A beautiful garden does not come into being througha random collection of beautiful items. If, at the same time, we do not plan their mutual artistic relationships the result -- at best, will be a collection of beautiful items, but not a beautiful garden. No exact rules can be laid down for planning an artistic garden, because allowance must be made for individual tastes,m but at least some generally valid aesthetic principles can be given.

The artistic planning of a garden is basically guided by the same generally valid rules that apply in other forms of artistic creation. In the first place it must be based on the aesthetic qualities of all the natural elements used, as these will always be the most essential components. Very important roles are played by the special function of planting, the effectiveness of the forms and textures of the green areas, and also the use of colour, light and shade and so on. Then too, an artistic conception of a garden means that the economic and aesthetic aspects must be regarded as a whole, not separately.

Grouping Plants Artistically A beautiful garden does not take shape automatically, by the mere intorduction of beautiful plants. Good results can only be achieved by respecting the relationships between the plants themselves and between them and the garden as a whole. The beauty of many shrubs, for instance, can only be fully appreciated in certain combinations with other plants, buildings or spaces.

There are two basic principles involved in the artistic planning of a decorative garden, that is, two ways of combining decorative plants. The first groups them according to purely aesthetic rules and relationships, the second according to their natural occurrence in the wild.

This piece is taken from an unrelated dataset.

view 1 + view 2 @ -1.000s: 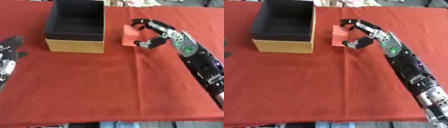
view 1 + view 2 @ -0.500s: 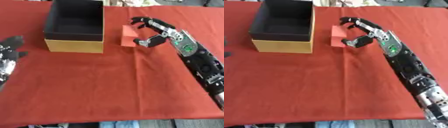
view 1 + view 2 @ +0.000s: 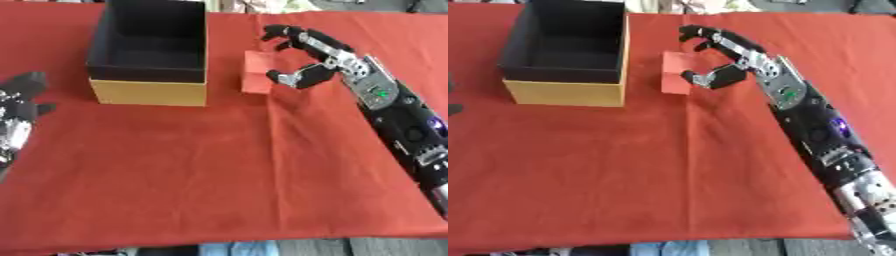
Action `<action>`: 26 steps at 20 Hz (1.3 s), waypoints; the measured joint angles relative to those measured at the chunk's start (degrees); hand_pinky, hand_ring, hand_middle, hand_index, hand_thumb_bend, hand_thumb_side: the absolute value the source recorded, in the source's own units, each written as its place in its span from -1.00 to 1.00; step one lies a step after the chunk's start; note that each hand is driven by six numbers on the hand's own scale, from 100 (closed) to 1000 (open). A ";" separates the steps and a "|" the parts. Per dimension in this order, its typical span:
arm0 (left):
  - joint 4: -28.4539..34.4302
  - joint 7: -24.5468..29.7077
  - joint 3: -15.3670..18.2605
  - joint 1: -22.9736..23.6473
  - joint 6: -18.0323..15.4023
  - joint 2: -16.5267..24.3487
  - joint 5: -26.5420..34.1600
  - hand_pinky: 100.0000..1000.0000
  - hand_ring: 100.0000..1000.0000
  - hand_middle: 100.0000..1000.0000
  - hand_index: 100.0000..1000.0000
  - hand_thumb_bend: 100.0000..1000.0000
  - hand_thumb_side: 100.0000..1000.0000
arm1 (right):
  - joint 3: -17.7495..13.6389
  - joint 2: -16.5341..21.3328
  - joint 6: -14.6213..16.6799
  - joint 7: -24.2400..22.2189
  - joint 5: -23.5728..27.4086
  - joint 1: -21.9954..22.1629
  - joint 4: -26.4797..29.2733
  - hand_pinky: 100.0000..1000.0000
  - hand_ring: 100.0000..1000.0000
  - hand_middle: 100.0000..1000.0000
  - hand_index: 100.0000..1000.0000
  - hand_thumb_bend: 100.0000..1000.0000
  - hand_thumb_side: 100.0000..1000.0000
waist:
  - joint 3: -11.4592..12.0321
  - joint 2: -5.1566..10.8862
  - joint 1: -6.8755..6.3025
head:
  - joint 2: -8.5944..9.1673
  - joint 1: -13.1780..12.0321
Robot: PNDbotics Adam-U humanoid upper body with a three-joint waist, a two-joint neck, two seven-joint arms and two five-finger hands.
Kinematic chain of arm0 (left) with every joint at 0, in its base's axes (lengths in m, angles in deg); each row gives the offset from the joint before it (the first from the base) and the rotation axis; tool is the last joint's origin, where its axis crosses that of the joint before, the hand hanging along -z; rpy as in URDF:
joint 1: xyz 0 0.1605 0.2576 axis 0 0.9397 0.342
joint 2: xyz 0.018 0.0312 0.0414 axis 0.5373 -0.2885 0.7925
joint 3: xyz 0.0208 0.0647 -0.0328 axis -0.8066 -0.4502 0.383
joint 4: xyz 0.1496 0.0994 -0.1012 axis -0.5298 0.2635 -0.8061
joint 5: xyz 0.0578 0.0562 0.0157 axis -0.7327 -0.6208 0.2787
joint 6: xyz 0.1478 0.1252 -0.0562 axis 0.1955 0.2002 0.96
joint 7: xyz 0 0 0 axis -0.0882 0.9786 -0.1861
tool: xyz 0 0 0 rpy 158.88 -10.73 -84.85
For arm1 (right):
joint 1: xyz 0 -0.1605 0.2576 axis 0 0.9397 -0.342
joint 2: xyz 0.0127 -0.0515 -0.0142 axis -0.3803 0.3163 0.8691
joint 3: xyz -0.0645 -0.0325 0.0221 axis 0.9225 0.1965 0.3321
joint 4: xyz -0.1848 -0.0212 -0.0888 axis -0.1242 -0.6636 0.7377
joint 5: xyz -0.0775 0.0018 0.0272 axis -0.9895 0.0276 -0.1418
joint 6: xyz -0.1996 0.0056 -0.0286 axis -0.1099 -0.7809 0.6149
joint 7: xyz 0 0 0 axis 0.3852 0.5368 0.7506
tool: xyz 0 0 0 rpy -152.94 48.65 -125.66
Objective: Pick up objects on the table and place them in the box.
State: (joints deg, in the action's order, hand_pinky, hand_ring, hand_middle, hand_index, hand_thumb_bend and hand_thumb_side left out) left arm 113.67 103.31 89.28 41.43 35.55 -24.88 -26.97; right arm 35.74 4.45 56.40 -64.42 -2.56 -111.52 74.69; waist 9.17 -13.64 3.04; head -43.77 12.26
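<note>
Right robot hand slightly nearer the box, fingers curled around the red block (left robot hand idle, open).

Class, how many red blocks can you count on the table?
1. The red block stands just right of the box, at the right hand's fingertips. The box's walls may hide others.

Red cloth covers table, spreads beneath and all around right hand; faint crease runs toward near edge below that hand. Blurred light clutter past far edge, above hand. Strip of blue under near edge.
</note>
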 measured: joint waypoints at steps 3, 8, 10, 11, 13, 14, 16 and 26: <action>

Planting According To Aesthetic Rules
1. Group plants according to the colour of their flowers, either so that the colours harmonize or are in pleasing contrast.
2. Associate plants according to similar qualities. For example maples, whith their typical palmately lobed leaves, combine well with plane trees, which have similarly shaped leaves. In a small area of the garden there might be a group linked by the analogous qualities of the various species, for instance a corner of dwarf conifers or one composed of predominantly blue or red flowering plants.